Having had a lot of experience in theater over the years, one of the things I always enjoyed when I was acting was having a prop in a scene. Food to be eaten, clothes to be packed, dishes to be set, you name it. I always felt an inherent ease and believability in having a task to accompany my performance, something to keep my hands busy while my head was immersed.
But props in a play aren’t always a good idea. When chosen poorly, they can appear contrived, or distracting, drawing the viewer’s focus from the emotional core of the scene.
It’s the same in writing. Just like in acting, props have to have a place in a scene to work, and using them well can be tougher than it seems.
For starters, props can be structurally tricky. Much in the way some of us nit-pickers can’t help but notice that a film actor’s glass of wine/cigarette/sandwich grows and vanishes, grows and vanishes during the course of a five-minute scene, props in writing must be organized and consistent.
Eating and drinking scenes are especially tough. Sometimes characters are gluttonous–you can have them serving themselves twelve slices of pizza before you realize it–or refilling their coffee so often your reader wonders if they don’t have a leaky mug. Dressing your character (or undressing, whichever the case may be)?
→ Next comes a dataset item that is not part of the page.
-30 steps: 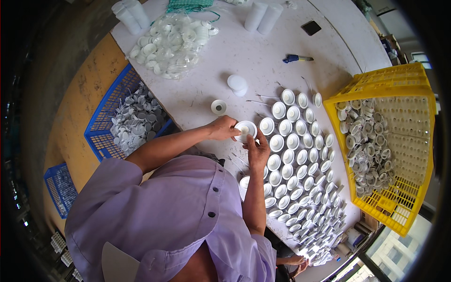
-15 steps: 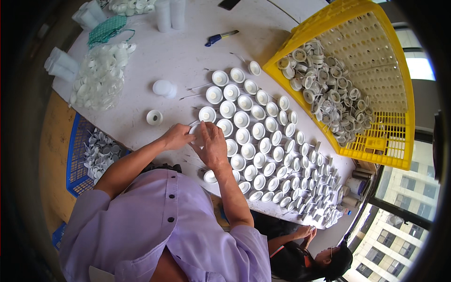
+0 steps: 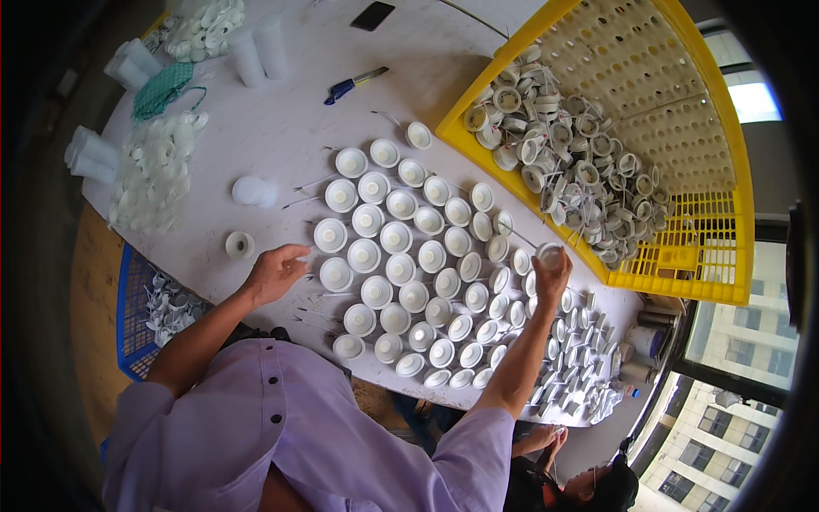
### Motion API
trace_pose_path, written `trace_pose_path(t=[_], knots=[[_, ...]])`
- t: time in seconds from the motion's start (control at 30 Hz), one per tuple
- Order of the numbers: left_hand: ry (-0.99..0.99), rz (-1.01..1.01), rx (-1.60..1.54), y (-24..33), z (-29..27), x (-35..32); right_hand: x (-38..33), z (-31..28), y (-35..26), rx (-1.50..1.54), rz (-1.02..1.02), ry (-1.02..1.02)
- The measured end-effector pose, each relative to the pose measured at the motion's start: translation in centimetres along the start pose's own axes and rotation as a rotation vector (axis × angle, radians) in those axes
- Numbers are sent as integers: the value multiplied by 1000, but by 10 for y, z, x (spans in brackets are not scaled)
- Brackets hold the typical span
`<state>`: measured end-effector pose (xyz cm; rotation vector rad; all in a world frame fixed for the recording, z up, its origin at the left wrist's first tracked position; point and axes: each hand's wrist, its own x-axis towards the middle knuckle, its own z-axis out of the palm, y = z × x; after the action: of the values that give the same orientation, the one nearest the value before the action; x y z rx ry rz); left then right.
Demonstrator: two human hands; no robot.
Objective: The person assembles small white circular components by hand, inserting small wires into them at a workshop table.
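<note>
A round white fitting (image 3: pixel 549 253) sits at the fingertips of the right hand (image 3: pixel 553 278), which closes on its edge, just beside the yellow crate (image 3: pixel 682 288) on the right of the worktop (image 3: pixel 294 128). We judge it light and stiff, probably smooth plastic, best taken by the rim with its thin wire unstrained. The left hand (image 3: pixel 277 271), fingers loosely extended and seemingly holding nothing, hovers beside the rows of white fittings (image 3: pixel 396 237). Those close-packed rows leave us narrow gaps, and the crate's wall limits rightward movement. Toward the left we find wider spacing, between a small white cup (image 3: pixel 240 245) and a blue-handled knife (image 3: pixel 343 89); the worktop's near edge runs past the blue crate (image 3: pixel 130 320).
</note>
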<state>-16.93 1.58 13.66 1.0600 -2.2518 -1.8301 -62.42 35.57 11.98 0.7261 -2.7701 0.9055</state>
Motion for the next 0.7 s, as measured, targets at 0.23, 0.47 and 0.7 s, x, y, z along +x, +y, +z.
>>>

Be careful they don’t put on more than one pair of socks (unless they’re going skating on a pond in Maine in January) or zip up those button-fly jeans, or tie those sneakers so many times your reader will wonder if they’re practicing knot-tying for a merit badge.
Frequency is another stickler when employing props in your scenes. I’ve re-read scenes of mine where my use of props was so prominent, I wondered if I was writing a scene or a recipe. (In my defense, there is a scene in LITTLE GALE GUMBO where the goal is to teach one of the characters how to make gumbo, so the actions of the “props” took on an unusual focus in the scene. But in most cases, you don’t want your props to overwhelm your scene.)
So when do props work?
1. When they are part of the background, there to reinforce/give authenticity to your setting: Julian handed Anna the menu and she smiled as she took it. “Brunch is my favorite,” she said, setting it down. “I hear the Eggs Benedict here is wonderful.” She couldn’t help checking out the stack of individual jams in their shiny metal basket. It was nothing to alphabetize them while he looked over the Specials Board.
When they reinforce the goal or mindset of a character: Anna pulled out a second napkin and set it in her lap so he wouldn’t think she was prone to spills this time. OR Anna worked the napkin in her lap, shredding it to ribbons while she listened to him explain Margot’s perfect triple axel.
I like props, I do, but I have to remind myself they are part of the background, bit parts, never leads.
So how do you all use props in your writing? Any favorites you find your characters using from story to story?